Assignment | Begin at the first line below and copy each line exactly, ending with the line where "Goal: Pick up" appears.

Source data |

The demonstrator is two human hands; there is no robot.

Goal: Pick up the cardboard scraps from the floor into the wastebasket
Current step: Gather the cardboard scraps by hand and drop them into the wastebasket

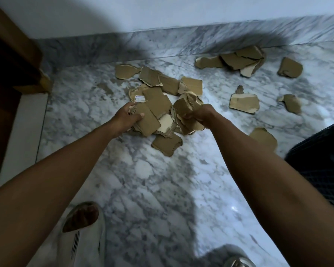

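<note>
Nearest the camera, a foot in a white slipper (83,237) stands on the marble floor (162,189) at the lower left, and both bare forearms reach forward from the bottom corners toward the middle of the view. At the right edge a dark mesh wastebasket (320,166) shows in part, just beside the right forearm.

The left hand (126,117) grips a flat brown scrap (148,120), thumb across its top face and fingers curled at its far edge; that piece lies on the near side of the central pile (162,87). The right hand (198,115) is clenched round a crumpled bunch of scraps (183,112), which stick out to the left of and below the fist. The two hands are close together, with a pale-faced piece between them.

Just in front of the hands one loose scrap (167,145) lies flat on the floor. Beyond the grip the pile spreads toward the wall, one piece bearing a white label (140,98). To the right, single scraps (244,103) lie well apart, and a further cluster (237,61) rests against the marble skirting (181,41).
</note>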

Answer to this exercise |
The demonstrator is two human hands; there is no robot.

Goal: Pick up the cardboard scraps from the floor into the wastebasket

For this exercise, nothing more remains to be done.